知っている上であえてその常識を打ち破るのは全く問題なしだと思います。

そもそもですが、常識って大きく分けると知識マナー(礼儀)の2つに大別できると思います。

知識の方はいわゆる一般常識ですね。これもやはり知らないよりは知っておいたほうが良い、というレベルです。
見たことがないとはいえ、いまだに地球が丸いことをしらなかったら、ちょっとどうかな、と思うでしょう?
NGではなけれど、どうかなぁ、というもの。

これに対しマナーの方は、その行為が相手に不快感を与えないように、という発想で作られたもので、逆に言えば相手に不快感を与えなければ特にマナーは必要ないと考えます。

しかし、この2つがオーバーラップしていることがあるのが面倒なことです。
つまり、「マナーの知識」を知らないことをけなされることです。
繰り返しますが、マナーと知識は違います。

これまた極端な例で申し訳ないですが、印鑑を押すときに若干左に傾けて押す、というマナーがあります。
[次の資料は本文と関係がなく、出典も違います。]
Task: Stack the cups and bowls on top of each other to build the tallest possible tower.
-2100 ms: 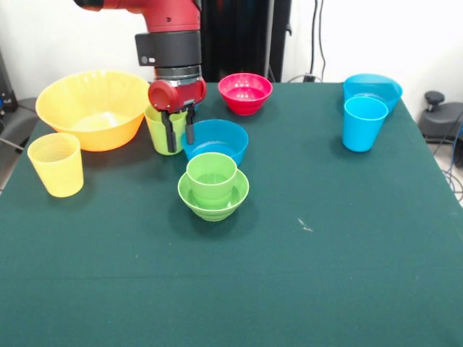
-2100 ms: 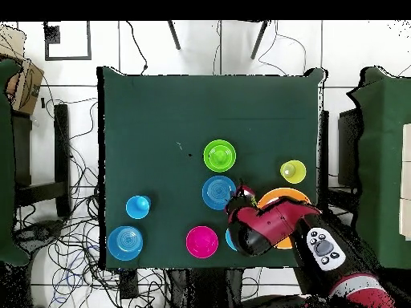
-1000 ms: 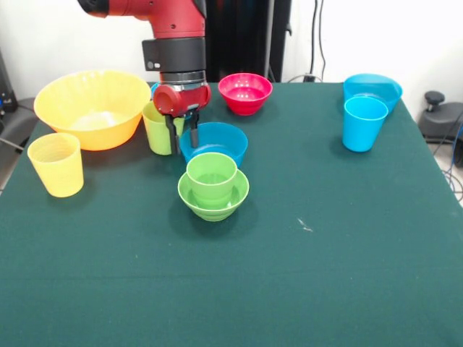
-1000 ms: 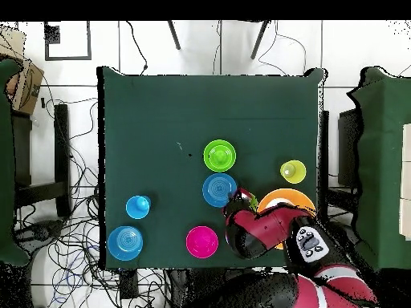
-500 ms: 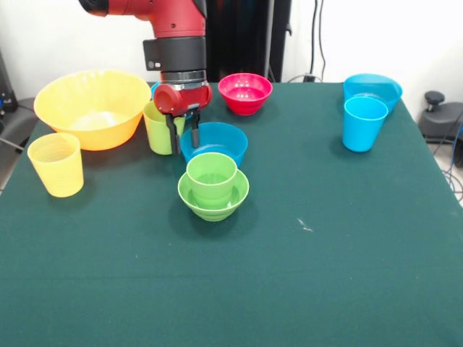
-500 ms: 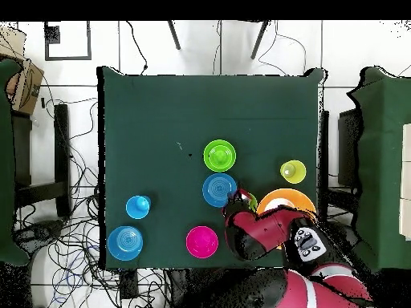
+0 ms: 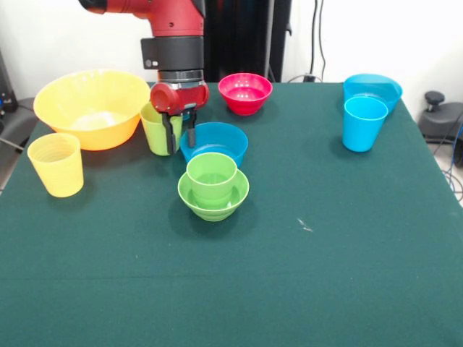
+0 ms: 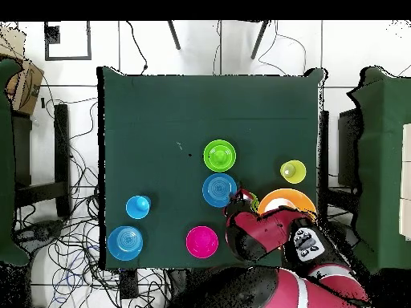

どうやら起源は、相手にお辞儀をしている様子を示すためだということですが、印鑑がまっすぐに押されていて不快感を示す人っているのでしょうか。少なくとも私は知りません。
ということは、マナー的にはこれは必要ないことです。

しかし、「印鑑は左に傾けて押す」という知識に常識をあてはめて批判する人がいるわけですね。
これが常識におけるマナーと知識のオーバーラップです。

話がややこしくなりましが、繰り返すと、だいたいこういう問題は組織内で起こります。
そして、組織の上に立つ人間は下の人間に対して「常識」を武器に指導するのは無理があるということです。
なぜその行為(この場合はマナーですね)をする必要があるのか、というところを説明しないと、そもそも合理性に欠ける常識が多々ある中では納得いかないこともたくさんあるでしょう。